When we were younger we were best friends and we needed each other. Of course, I needed you more than you needed me, though neither of us knew it at the time. We grew up together and we've been through so much over our life together. I've been there through the good times and the bad. However, you leaned on me far too much in the bad times. But that's understandable, because no matter what or who you were dealing with, I was always there for you, comforting you and offering a shoulder to cry on, an ear to listen to the complaints, giving you sympathy. In all honesty, the last thing you needed was for me to throw you a pity party, but there I was buying the decorations, ordering the cake and sending out the invitations. I didn't know any other way to deal with it, so why not throw you a party? Who doesn't love parties? I thought it would make you feel better, but it really didn't. It only made things worse for you. I was wrong, hard as it is for me to admit.
You know how every time you made choices about jobs or careers, how you so desperately wanted to live out your dreams and follow your passion? I told you that you weren't being practical or logical and I encouraged you to play it safe, to not take those risks.

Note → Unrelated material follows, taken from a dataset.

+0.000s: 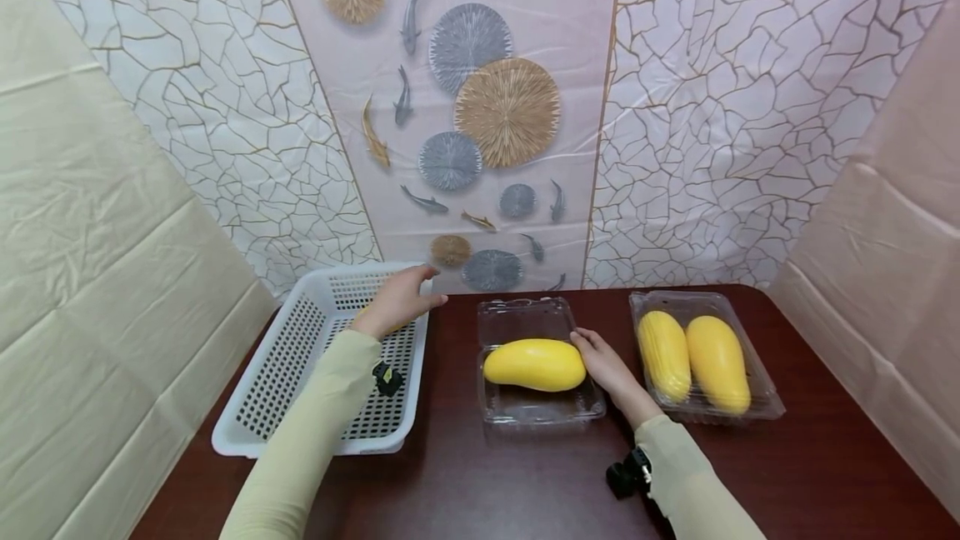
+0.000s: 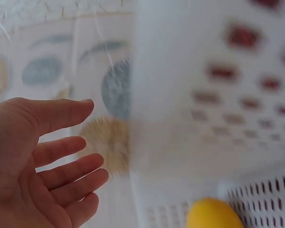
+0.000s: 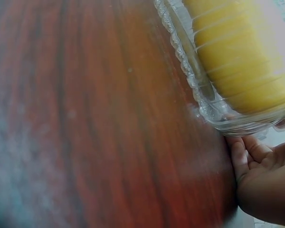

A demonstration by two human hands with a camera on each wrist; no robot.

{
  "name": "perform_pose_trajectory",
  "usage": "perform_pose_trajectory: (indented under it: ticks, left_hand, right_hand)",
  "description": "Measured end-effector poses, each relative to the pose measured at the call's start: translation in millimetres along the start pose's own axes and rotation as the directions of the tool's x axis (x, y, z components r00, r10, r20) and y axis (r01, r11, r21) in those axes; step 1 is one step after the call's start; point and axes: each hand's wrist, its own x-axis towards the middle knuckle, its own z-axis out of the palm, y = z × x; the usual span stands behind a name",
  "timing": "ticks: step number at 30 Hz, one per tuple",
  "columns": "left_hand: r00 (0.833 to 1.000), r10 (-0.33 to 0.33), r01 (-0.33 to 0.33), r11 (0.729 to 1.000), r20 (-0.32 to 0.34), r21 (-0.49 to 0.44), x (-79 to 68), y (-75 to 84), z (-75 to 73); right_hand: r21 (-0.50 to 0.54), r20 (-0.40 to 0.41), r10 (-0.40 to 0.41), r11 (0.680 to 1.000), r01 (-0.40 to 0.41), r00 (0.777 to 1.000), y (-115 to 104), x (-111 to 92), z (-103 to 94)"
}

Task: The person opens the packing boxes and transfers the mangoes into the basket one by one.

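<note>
Yellow fruit, head view: I see the yellow fruit [image 1: 534, 364] lying crosswise in the base of the open clear box [image 1: 517, 408], its right end just beside the fingers of the right hand [image 1: 611, 369].
Fruit's look: bright plain yellow, smooth and glossy, long and slightly bent, with rounded ends.
Right-hand grip: from here I read it as clamped on the box's right edge, holding plastic rather than fruit.
Lid: the lid [image 1: 517, 325] stands folded back on the far side of the box.
Left-hand grip: the left hand [image 1: 393, 298] is left of the box, thumb and fingers apart with nothing between them, above a white basket [image 1: 382, 445].
Basket fruit: a sliver of another piece [image 1: 363, 312] shows beside that hand, left of the box.
Packed pair: right of the box, a second clear box [image 1: 761, 398] holds two yellow pieces [image 1: 665, 357] side by side.
Basket wall, left wrist view: I get the palm, fingers loosely bent and spaced, and a yellow end low in the basket.
Box rim, right wrist view: bent fingers touch the rim; the yellow looks banded through ridged plastic.
</note>
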Motion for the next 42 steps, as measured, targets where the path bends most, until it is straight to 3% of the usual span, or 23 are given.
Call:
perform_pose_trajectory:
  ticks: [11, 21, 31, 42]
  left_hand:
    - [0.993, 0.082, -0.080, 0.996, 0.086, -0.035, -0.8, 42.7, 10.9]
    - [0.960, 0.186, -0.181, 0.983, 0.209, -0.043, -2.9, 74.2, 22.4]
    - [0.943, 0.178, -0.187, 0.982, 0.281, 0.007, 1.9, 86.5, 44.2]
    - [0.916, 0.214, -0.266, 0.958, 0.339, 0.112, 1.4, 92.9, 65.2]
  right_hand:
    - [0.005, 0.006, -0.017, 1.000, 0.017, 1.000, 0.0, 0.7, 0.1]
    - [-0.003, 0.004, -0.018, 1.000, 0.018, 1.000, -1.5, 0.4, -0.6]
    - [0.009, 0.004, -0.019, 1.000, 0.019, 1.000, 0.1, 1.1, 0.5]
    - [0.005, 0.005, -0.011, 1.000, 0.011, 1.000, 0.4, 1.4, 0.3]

I knew you weren't happy remaining stuck where you were, but at least we were comfortable and secure together. I should have encouraged you to follow your heart, but I'm being honest now...I was just afraid. I've always lived in fear and worried far too much, always wondering that taking a chance might not work out. I held you back, and I'm sorry.
All those concerns and worries about money were also my fault. My worrying about being able to pay the bills, making rent and urging you to look for jobs with good pay, benefits and such, just to save it all so we could retire together, instead of enjoying life together, held you back from becoming all you could be and attaining far more wealth than you did. Honestly, looking back at it, my ideas about money were all wrong. I was just too consumed with lack. A lack of having enough, a lack of security and in my own myopic view of the world, I wanted us to be rich but in the end it was my own fear that if you became successful and wealthy, you'd change and leave me. Again, just my own fear and insecurity.
Every time you hurt yourself, got sick or were in pain or suffering in some way, I was there for you. Again, it wasn't you, it was me who was quick to blame others, or the Universe for it happening. I babied you and took care of you and for some reason it wasn't you I was thinking of, it was me being selfish because I felt needed. I knew as soon as you recovered you wouldn't need me and I loved being needed by you. If it weren't for me you would have gotten healthier so much sooner. I just didn't know any better, but in hindsight I was selfish, and I loved the attention as much as you did. I'm sorry about that too.
Over our life together, I've been petty, selfish and jealous about every relationship you've ever had with others and so I did everything I could to undermine and sabotage those relationships. I made up stories, gossiped and convinced you that those people were no good for you. I justified, rationalized and gave you every reason to break it off with them. I pulled the rug out from under you with every single one, especially your closest and most intimate relationships, for no reason other than jealousy. I believed that if you got too close to others, you'd leave me for them. It was just my own fear and insecurities. I not only put ideas in your head that made you hurt them, those ideas really hurt you. And hurting you made me feel better because it was my anger towards you for paying attention to them instead of me. It was my way of getting back at you. I knew if you stopped being with them you would pay more attention to me. All those failed relationships were my fault, not yours. I hope you can forgive me.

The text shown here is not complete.